На ином человеческом материале и в иной тональности этот же мотив присутствует в истории Тентетникова. В момент встречи с Чичиковым он являет собой Илью Ильича начала романа, вдруг оказавшегося в родной Обломовке. Деревня Тентетникова стилизована под «прекрасный уголок»: «...какая глушь и какой закоулок!». Кругом, как принято в идиллии, ограниченный простор и временная неподвижность: вечное солнце освещает дальние меловые горы (край земли). «Все это облечено было в тишину невозмущаемую, которую не пробуждали даже чуть долетавшие до слуха отголоски соловьев, пропадавшие в пространствах» (361). В этот мир органически вписан «коптитель неба» — владелец усадьбы и окружающих деревень — Андрей Иванович Тентетников, которому, как и Обломову, 33 года (возраст зрелости). Относительно подробно описан «день из его (Тентетникова) жизни»: пробуждение, о котором уже упоминалось, два часа сидения за чаем, затем перемещение к окну и созерцание дворовой жизни. Умственные занятия посвящались созданию «большого сочинения о России», впрочем «колоссальное предприятие больше ограничивалось одним обдумыванием» (364). Далее следовал обед, после него «просто ничего не делалось». В доме завелись гадость и беспорядок: «Половая щетка оставалась по целому дню посредине комнаты вместе с сором. Панталоны заходили даже в гостиную» (386).

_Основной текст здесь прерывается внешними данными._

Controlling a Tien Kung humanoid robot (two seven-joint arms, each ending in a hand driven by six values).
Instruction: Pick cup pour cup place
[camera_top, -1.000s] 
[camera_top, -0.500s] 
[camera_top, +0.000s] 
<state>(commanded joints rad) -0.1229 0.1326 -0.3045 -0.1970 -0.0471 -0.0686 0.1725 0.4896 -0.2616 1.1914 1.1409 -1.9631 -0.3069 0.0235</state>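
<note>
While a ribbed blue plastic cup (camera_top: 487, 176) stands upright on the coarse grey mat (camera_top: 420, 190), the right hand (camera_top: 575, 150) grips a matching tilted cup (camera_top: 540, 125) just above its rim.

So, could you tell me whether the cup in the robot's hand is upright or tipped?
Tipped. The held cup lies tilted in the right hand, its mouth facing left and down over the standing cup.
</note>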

В грустной истории превращения остроумного, полузадумчивого свойства подростка в байбака центральное место отдано Учителю, несравненному Александру Петровичу: «в самых глазах необыкновенного наставника было что-то говорящее юноше: „вперед!“». И отзываясь на этот призыв, юноша «искал только трудностей, алча действовать только там, где трудно, где больше препятствий, где нужно было показать большую силу души» (368). Не случись неожиданной смерти дивного Учителя, из юноши создался бы, по мысли Гоголя, Человек. Без руководящего влияния все попытки Тентетникова обрести знания заканчивались плачевно: он многое пытался усвоить, «но все это оставалось в голове его какими-то безобразными клочками»: не было «общей идеи». Мечтатель полагал тем не менее, что он

239

готов к поприщу: «Ведь это еще не жизнь: это только приготовление к жизни: настоящая жизнь на службе. Там подвиги». И... «по обычаю всех честолюбцев понесся он в Петербург, куда, как известно, стремится ото всех сторон России наша пылкая молодежь, — служить, блистать, выслуживаться или просто схватывать вершки бесцветного, холодного как лед, общественного обманчивого образования» (371). Но, получив место списывателя бумаг в каком-то департаменте, Тентетников, подобно герою «Обыкновенной истории», почувствовал себя как бы в малолетней школе: «приуготовление к службе лучше самой службы», — заключил герой. Несмотря на практические советы дяди Онуфрия Ивановича, действительного статского советника (вспоминается Адуев-старший), Тентетников с его высокими идеями о служении Отечеству не преуспел в делании карьеры. Эта неудача и опасная связь с неким «филантропическим обществом», в котором участвовали «огорченные люди», породили мысль о бегстве и возможном ином самоосуществлении: «Ну не дурак ли я был доселе? Судьба назначила мне быть обладателем земного рая, а я закабалял себя в кропатели мертвых бумаг» (376). «Земным раем», «каким-то привольным приютом, воспоительницей дум и помышлений, единственным поприщем полезной деятельности» (375) виделась родная усадьба. Однако последовала очередная неудача («отсталые» мужики не поняли барских нововведений), которая и погрузила героя в скуку и одиночество. На короткий момент возникло что-то похожее на любовь, но в силу обстоятельств и это чувство заглохло. В итоге сама внешность Андрея отлилась в маску байбака, а жизнь превратилась в «переползание изо дня в день», используя формулу Гончарова.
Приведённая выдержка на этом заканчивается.